HBO's 'In Treatment': Therapy Show Is 'Hypnotic' And 'Smart'

HBO's 'In Treatment': Therapy Show Is 'Hypnotic' And 'Smart'

Some things sound simply awful: a family reunion holiday cruise, an all-you-can-eat haggis buffet, a television series set entirely in a psychotherapist's office.

And that is the premise of "In Treatment," a series that begins Monday on HBO. For nine weeks, five nights a week, viewers are invited to sit in on the therapy sessions of Paul Weston (Gabriel Byrne). He treats four patients (five, actually, since one session is with a married couple), and then on the fifth day he discusses his demons with his own therapist, Gina (Dianne Wiest).

Electroshock therapy might seem more welcome.

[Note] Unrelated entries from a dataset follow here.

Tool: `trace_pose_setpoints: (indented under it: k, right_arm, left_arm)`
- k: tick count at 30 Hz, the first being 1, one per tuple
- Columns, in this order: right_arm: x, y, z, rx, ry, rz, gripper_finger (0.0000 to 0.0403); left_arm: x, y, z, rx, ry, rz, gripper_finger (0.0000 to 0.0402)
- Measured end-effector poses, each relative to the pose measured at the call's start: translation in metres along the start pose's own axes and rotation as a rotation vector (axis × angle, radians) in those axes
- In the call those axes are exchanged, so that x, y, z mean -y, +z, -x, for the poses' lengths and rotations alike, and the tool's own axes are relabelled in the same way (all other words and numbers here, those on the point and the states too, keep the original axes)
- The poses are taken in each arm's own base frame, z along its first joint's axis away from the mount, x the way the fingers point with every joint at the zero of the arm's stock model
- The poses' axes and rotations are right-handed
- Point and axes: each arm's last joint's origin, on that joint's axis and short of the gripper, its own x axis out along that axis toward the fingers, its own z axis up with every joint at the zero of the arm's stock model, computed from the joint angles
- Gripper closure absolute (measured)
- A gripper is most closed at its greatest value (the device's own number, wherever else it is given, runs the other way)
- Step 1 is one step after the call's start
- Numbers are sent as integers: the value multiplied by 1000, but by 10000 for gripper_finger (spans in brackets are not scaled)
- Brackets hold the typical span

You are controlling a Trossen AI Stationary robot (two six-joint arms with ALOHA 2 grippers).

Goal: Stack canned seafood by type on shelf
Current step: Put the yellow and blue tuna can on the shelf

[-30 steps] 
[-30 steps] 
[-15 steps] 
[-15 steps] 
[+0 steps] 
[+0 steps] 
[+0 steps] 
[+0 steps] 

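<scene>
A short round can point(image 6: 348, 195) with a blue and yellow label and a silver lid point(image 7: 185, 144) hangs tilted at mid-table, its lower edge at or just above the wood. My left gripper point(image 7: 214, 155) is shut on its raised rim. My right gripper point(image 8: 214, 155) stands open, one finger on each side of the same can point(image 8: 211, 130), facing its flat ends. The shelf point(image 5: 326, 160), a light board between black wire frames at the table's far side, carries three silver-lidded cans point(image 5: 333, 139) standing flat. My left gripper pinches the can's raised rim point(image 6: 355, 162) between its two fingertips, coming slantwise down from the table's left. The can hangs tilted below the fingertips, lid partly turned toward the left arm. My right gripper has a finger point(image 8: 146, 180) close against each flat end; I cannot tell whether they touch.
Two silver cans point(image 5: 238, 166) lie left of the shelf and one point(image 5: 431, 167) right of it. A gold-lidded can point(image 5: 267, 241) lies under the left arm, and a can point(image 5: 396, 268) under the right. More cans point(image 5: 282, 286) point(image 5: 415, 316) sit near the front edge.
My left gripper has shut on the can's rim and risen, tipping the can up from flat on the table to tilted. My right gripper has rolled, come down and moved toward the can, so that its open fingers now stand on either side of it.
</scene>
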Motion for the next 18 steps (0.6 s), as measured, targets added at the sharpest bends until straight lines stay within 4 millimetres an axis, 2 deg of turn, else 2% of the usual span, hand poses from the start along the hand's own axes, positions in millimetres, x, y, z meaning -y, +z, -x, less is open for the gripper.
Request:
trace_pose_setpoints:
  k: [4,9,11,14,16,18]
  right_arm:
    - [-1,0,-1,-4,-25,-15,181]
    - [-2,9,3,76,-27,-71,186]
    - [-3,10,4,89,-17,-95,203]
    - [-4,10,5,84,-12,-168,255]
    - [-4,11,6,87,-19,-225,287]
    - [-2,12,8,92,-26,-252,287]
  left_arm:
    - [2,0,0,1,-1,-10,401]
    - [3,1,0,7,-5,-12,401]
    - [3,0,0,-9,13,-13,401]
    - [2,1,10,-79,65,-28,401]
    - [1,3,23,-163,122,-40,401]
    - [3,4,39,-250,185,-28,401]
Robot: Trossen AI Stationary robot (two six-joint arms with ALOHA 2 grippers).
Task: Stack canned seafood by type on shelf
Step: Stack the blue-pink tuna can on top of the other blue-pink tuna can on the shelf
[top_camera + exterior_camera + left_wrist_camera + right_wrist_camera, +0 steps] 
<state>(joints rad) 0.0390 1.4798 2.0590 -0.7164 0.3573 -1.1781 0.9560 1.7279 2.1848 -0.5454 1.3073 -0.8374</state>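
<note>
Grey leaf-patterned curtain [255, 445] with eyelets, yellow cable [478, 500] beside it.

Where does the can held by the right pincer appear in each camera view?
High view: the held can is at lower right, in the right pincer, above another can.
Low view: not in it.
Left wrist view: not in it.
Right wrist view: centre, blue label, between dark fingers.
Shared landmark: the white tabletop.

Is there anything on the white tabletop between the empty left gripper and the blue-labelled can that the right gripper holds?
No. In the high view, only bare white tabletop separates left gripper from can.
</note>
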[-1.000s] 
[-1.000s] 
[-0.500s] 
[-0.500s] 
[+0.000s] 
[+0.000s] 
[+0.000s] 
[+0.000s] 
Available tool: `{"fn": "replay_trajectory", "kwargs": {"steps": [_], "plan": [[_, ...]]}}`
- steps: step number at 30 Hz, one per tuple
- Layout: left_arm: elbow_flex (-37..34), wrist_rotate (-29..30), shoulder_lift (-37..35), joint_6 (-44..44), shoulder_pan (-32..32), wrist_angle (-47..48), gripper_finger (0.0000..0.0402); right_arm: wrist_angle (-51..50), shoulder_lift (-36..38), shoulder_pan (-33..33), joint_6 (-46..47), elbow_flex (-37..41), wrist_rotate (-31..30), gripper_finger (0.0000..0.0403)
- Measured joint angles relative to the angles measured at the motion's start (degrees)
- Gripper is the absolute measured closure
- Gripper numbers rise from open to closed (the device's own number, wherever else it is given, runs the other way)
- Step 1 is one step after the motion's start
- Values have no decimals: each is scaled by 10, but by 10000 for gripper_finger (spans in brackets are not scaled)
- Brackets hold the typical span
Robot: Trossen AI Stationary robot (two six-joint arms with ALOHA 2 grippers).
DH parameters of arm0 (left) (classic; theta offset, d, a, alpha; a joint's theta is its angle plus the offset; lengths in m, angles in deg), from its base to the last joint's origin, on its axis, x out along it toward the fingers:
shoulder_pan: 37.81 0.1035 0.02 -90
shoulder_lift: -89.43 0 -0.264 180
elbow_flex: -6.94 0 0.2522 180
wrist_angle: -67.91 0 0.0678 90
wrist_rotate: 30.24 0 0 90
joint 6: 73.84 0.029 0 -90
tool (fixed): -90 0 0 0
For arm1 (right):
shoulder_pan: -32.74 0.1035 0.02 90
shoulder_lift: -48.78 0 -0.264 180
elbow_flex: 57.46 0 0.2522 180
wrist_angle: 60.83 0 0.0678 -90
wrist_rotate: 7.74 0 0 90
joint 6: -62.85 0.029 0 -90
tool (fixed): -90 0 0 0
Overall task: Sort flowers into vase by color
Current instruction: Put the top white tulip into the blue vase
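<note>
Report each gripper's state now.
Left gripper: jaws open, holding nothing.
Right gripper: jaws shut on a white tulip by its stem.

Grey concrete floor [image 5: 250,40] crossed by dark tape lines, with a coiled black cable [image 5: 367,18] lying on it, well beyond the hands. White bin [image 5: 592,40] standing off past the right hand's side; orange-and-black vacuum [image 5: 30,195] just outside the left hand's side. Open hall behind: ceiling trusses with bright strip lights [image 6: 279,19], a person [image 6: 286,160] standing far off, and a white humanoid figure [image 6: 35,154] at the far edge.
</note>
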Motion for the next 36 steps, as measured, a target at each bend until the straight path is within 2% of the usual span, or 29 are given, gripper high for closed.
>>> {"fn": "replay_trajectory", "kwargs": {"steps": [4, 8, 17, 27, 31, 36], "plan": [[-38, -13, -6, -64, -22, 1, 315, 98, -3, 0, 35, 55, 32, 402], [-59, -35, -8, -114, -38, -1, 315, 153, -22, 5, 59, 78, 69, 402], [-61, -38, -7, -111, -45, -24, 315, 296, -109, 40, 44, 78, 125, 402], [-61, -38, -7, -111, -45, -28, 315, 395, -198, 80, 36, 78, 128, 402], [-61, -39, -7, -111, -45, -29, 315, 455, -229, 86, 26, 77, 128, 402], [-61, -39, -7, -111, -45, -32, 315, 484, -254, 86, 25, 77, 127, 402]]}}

"In Treatment," however, is hypnotic, mostly because it withholds information as intelligently as it reveals it. Each night a new half-hour episode follows a different patient's session. In every session the patients' words are veined with allusions and elusions, clues to problems or patterns that are invisible to them but absorbing for the viewer.
...
Sometimes, however, a series is just a series. "In Treatment" is not a sign of network post-traumatic stress disorder but of HBO's inner resilience. This show is smart and rigorous, with a concentration that bores deep without growing dull.